* About this task: Locate the line containing "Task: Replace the" in the material below; repeat it and every line after it, exactly as written.

* Supplied material:

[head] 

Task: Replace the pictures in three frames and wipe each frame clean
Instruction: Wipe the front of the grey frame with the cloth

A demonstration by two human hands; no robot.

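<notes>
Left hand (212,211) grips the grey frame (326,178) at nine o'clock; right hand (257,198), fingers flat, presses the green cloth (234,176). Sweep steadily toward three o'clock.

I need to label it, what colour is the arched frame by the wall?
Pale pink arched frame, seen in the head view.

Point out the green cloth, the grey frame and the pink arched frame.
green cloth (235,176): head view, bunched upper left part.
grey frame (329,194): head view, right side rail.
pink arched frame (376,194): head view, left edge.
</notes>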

* Output of the task:
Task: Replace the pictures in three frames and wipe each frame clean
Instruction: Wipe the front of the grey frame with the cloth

A demonstration by two human hands; no robot.

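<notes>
Left hand (212,211) grips the grey frame (326,178) at nine o'clock; right hand (257,198), fingers flat, presses the green cloth (234,176). Sweep steadily toward three o'clock.

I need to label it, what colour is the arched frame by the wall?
Pale pink arched frame, seen in the head view.

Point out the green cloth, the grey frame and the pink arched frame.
green cloth (235,176): head view, bunched upper left part.
grey frame (329,194): head view, right side rail.
pink arched frame (376,194): head view, left edge.
</notes>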

Nothing else is required to complete the exercise.